Articles by tag: Tables

A Benchmark for Tabular Types
Adding Function Transformers to CODAP

A Benchmark for Tabular Types

Tags: Programming Languages, Pyret, Semantics, Tables, Types

Posted on 21 November 2021.

Tables are Everywhere

Tables are ubiquitous in the world. Newspapers print tables. Reports include tables. Even children as young as middle-school work comfortably with tables. Tables are, of course, also ubiquitous in programming. Because they provide an easy-to-understand, ubiquitous, already-parsed format, they are also valuable in programming education (e.g., DCIC works extensively with tables before moving on to other compound datatypes).
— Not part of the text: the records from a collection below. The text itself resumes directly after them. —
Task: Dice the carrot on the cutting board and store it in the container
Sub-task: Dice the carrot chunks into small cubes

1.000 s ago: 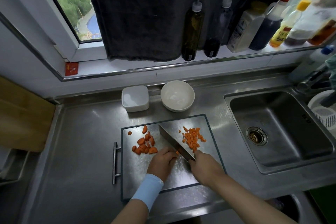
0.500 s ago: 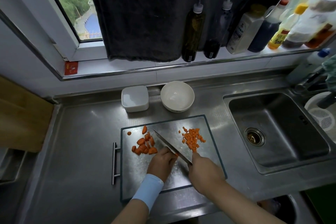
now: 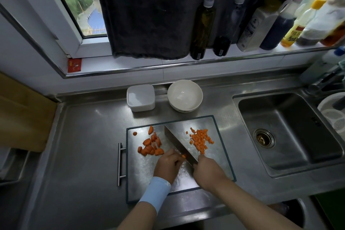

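Note:
A steel cutting board (image 3: 220, 157) lies on the counter in front of me. Coarse carrot chunks (image 3: 151, 145) are heaped on its left part and small diced carrot cubes (image 3: 200, 139) on its right part. My right hand (image 3: 207, 172) grips the handle of a broad knife (image 3: 179, 144), whose blade slants up-left between the two heaps. My left hand (image 3: 169, 165) pins a small carrot piece (image 3: 183, 156) against the blade with curled fingers. A white square container (image 3: 141, 97) stands open behind the board.
A white bowl (image 3: 184, 95) stands right of the container. The sink (image 3: 287, 132) lies to the right, a white strainer (image 3: 334, 112) beyond it. Several bottles (image 3: 202, 26) line the windowsill. A wooden board (image 3: 24, 115) leans at the left. The cutting board's handle (image 3: 120, 164) sticks out left.
The knife has been rocking up and down beside my left fingers, cutting the held piece. The view has tilted slightly. Both carrot heaps stay where they were.

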A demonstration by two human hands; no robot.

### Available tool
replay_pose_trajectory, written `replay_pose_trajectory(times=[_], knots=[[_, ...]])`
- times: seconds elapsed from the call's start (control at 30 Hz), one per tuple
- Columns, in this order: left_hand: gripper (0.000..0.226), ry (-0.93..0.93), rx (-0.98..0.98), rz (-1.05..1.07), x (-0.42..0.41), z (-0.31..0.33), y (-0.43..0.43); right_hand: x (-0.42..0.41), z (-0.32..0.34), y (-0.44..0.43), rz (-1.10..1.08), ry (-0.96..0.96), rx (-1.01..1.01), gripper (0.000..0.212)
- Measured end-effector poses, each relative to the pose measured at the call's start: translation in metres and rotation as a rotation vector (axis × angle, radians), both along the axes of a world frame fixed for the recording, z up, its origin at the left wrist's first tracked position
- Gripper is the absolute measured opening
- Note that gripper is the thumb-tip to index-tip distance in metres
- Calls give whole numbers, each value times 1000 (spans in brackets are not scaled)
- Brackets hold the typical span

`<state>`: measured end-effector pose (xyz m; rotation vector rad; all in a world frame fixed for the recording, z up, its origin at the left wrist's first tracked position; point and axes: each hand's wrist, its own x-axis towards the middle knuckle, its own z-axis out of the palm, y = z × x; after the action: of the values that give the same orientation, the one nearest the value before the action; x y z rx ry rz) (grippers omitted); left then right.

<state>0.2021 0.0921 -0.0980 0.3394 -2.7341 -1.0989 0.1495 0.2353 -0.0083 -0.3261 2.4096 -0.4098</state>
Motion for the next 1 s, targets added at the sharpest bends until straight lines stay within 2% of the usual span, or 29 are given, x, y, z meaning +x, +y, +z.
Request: replay_pose_trajectory(times=[0.33,0.53,0.8,1.0], knots=[[9,61,1,-30,8,-4,1,2,6,-4,8,40,-27,23],[10,28,22,7,6,-2,2,15,12,3,12,123,-17,14],[10,32,40,12,4,-5,0,16,15,7,62,117,20,2],[9,30,43,14,5,-7,0,10,10,3,55,73,21,10]])
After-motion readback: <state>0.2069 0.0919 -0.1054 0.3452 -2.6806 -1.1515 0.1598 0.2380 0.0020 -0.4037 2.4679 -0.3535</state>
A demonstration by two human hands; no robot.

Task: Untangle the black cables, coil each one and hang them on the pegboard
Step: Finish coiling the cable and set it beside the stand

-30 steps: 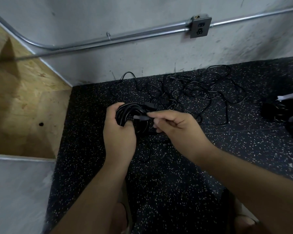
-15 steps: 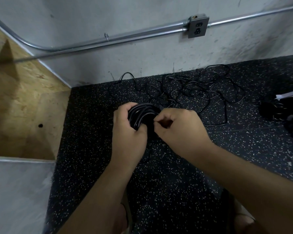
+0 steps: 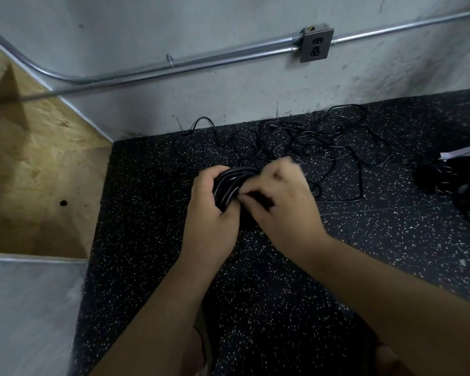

(Typed) Programming with Tables

When it comes to programming with tables, we have excellent tools like relational databases. However, using external databases creates impedance mismatches, so many programmers like to access tabular data from directly in the language, rather than construct external calls. The popularity of language-embedded query has not diminished with time.
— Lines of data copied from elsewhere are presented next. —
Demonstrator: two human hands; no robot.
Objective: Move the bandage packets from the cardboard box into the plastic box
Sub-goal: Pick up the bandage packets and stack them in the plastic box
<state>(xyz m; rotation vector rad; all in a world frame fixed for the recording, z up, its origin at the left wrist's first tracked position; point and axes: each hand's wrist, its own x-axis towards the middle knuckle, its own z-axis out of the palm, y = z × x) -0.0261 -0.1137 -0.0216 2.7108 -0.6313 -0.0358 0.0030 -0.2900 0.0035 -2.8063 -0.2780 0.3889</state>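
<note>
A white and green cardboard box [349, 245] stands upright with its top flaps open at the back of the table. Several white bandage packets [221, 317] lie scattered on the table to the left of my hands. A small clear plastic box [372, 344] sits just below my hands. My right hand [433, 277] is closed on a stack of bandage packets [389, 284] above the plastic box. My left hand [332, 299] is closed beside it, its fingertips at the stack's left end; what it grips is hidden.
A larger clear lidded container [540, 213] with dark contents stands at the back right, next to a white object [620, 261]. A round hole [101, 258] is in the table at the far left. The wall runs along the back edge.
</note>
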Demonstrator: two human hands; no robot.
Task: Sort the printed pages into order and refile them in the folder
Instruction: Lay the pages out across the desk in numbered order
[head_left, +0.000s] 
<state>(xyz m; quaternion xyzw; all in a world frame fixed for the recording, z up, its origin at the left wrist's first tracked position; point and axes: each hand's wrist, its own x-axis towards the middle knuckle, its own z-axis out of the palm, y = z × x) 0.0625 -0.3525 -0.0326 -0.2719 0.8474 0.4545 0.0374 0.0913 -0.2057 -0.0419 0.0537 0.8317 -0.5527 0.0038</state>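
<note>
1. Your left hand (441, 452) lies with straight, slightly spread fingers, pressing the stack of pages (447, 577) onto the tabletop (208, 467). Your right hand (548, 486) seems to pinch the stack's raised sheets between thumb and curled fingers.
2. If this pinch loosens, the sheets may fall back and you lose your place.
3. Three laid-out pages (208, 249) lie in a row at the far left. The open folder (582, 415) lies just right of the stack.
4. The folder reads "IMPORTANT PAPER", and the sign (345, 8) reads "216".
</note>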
Programming with tables, however, requires attention to types. Tables are inherently heterogeneous: each column is welcome to use whatever type makes most sense. This is all the more so if tables are a part of the language itself: while external data tend to be limited to “wire-format” types like numbers and strings, inside the language they can contain images, functions, other tables, and more. (For instance, we use all of these in Pyret.)
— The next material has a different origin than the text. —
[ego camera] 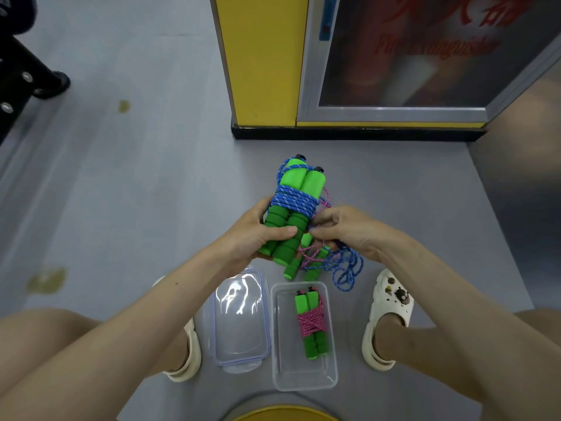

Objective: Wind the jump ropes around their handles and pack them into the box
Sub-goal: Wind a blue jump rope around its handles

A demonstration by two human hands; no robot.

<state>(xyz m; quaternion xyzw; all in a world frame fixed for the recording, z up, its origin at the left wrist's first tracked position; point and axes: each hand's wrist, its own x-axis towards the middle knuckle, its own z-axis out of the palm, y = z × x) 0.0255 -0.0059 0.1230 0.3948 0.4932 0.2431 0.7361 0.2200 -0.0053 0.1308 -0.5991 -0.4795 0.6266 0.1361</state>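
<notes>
My left hand (258,235) grips a pair of green handles (293,208) held side by side, with blue rope (293,202) wound round their middle. My right hand (346,229) pinches the loose end of that blue rope, whose slack (346,268) hangs in loops below it. Under my hands on the floor lies another jump rope (303,259) with green handles and pink cord, unwound. A clear plastic box (303,378) stands on the floor between my feet. Inside it lies a green-handled rope wound in pink cord (311,323).
The box's clear lid (239,323) lies just left of the box. A yellow pillar (261,62) and a fire-extinguisher cabinet (409,56) stand ahead. My white clogs (385,305) flank the box. A black wheeled base (27,80) is at far left, a yellow stool edge (282,416) below.
</notes>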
What is the type of a table? To make the output of tabular operations useful, it can’t be something flat like just Table. Because tables are heterogenous, they can’t have just a single type parameter (like Table<T>). It may conceptually make sense to have a type parameter for each column (e.g., Table<String, Number>), but real-world tables can have 17 or 37 columns! Programmers also like to access table columns by name, not only position. And so on.

Making Results Comparable

In Spring 2021, we ran a seminar to understand the state of knowledge of type systems for tables. While we read several excellent papers, we also came away very frustrated: authors simply did not seem to agree on what a “table” was or what operations to support. The result was an enormous degree of incommensurability.

Therefore, rather than invent Yet Another Tabular Type System, we decided to take a step back and address the incommensurability problem. What we need as a community is a shared, baseline understanding of several aspects of tables. That is what this work does: create a tables benchmark. This is not a performance benchmark, however; rather, it’s an expressivity and design benchmark. We call it B2T2: The Brown Benchmark for Tabular Types.

The benchmark doesn’t spring out of thin air. Rather, we extensively studied tabular support in widely-used industrial languages/libraries: R, Python/Pandas, and Julia. To cover educational needs, we also studied the Pyret-based Bootstrap:Data Science curriculum. You will notice that all are based on dynamic languages. (Though Pyret has an optional static type system, it currently does not support tables in any meaningful manner, so tabular programming is essentially dynamic.) This is intentional! If you start with a typed language, you end up reflecting the (potentially artificial and overly-restrictive) constraints of that type system. Rather, it’s healthy to study what programmers (seem to) want to say and do, filter these for reasonability, and reconcile that with the needs of static types (like decidability).

Do Now!

What do you expect to find in a tabular programming benchmark?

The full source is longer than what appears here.